Он в ответ молчит. Лишь вскидывает бровь и продолжает сверлить меня тяжёлым взглядом.
– Галина Юрьевна…
Пауза. В попытке успокоиться непроизвольно делаю судорожный рваный вдох. Зрительный контакт с Громовым не разрываю, даже в тот момент, когда горячий стыд заливает щёки, а острое чувство вины сотнями иголочек пронзает тело.
– Меня зовут Арина Барских. Это я сбила вашего сына…
Глава 18 Максим
Даже в страшном сне я никогда не видел себя в инвалидной коляске. И ни разу за свои двадцать шесть лет не думал о том, что однажды в ней окажусь. Вот уж чего представить не мог совсем, так это то, что домой я отправлюсь именно так.
Ощущение собственной беспомощности – отвратительное чувство. Принимать некоторые вещи морально тяжело. Понимать, что ты даже не в состоянии самостоятельно добраться до машины. Видеть с какой жалостью смотрят на тебя твои близкие и друзья. Осознавать, что в твоей жизни одним моментом всё изменилось.
– Давай за меня держись, Макс, – Лёха ловко закидывает мою руку себе на плечо, и я, сжав челюсти, поднимаюсь с этой чудовищной железной конструкции.
Ощущения в теле самые что ни на есть дерьмовые. Голова кружится. Под рёбрами до сих пор ноет, болит спина, с ногой – вообще ад. Несколько дней назад мне сделали операцию – погружной интрамедуллярный остеосинтез. Вроде так называется. Проще говоря, сопоставили костные отломки и зафиксировали их на весь период сращивания. Теперь там внутри металлические штифты и винты.
– Осторожнее, Лёш, – взволнованно просит сестра.
– Оппа, отлично, – комментирует друг, когда мне всё-таки удаётся кое-как сесть в его автомобиль.
– Уже сюда бежит, коза. Поехали! – оповещает нас Женька, громко хлопая пассажирской дверью.
Поворачиваю голову и замечаю знакомую женщину в нелепом розовом платье.
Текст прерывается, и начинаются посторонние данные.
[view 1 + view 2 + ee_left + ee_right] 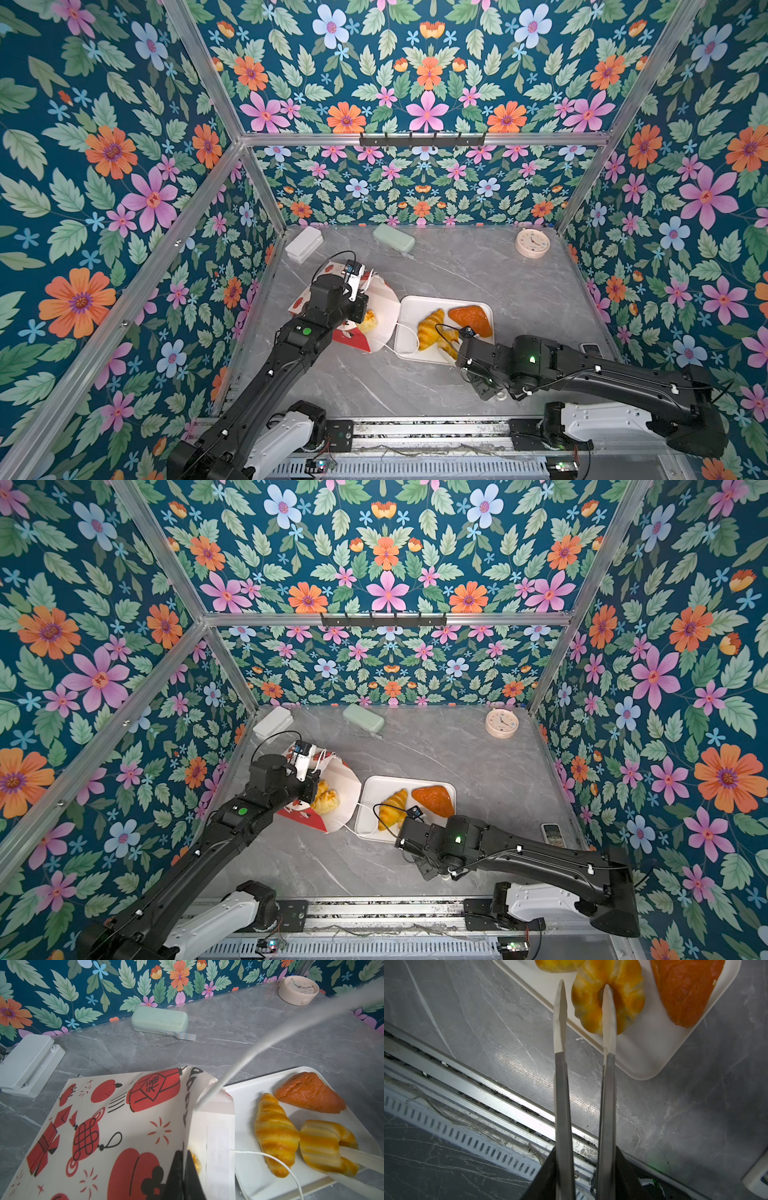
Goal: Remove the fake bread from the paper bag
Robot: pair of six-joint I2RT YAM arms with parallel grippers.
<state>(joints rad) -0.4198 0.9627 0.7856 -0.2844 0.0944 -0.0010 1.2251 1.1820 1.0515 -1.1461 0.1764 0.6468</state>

Она стоит, уперев руки в бока, с досадой смотрит нам вслед и, судя по часто вздымающейся груди, пытается отдышаться. Реально спешила нас догнать, но не успела.
Эта дамочка работает на какой-то телеканал. Репортёрша. Вчера пыталась добраться до моей палаты с целью взять интервью. Её разумеется не пустили. И не только потому что я был против. Дело в том, что у моей палаты двадцать четыре на семь посменно дежурили люди Виктора Барских, папаши той умалишённой, которая меня сбила. Нетрудно догадаться зачем так усиленно охранялся мой покой. Адвокат Барских не раз говорил о том, что привлекать внимание общественности к этому делу не стоит. Зря распинался, каждый раз придумывая всё новые аргументы. Контактировать с представителями СМИ в мои планы не входило. Я не из тех, кому охота направо и налево вещать о собственной драме. Так себе хайп, если честно. Понимаю, что рано или поздно пресса всё равно узнает о моей ситуации, но форсировать события не хочу. Мне сейчас точно не до этого.
– Ну ты как?
– Жень, хватит задавать один и тот же вопрос каждые пять минут, – прошу я, пытаясь принять ту позу, при которой перестанет болеть хоть что-нибудь.
– Я же переживаю, братиш, – произносит она тихо.
– А где Оля? – интересуюсь, глядя в окно.
Погода, как назло, отличная. На небе ни единого облака, солнце повсюду раскинуло свои лучи. И жители Текстильщиков, изнывая от духоты и жара, спешат укрыться в тени зелёных деревьев.
Автомобиль немного подпрыгивает на кочке, и у меня из глаз аж искры летят. Быстрее бы уже оказаться дома. Казалось бы, простая поездка на машине, а сколько доставляет неудобств.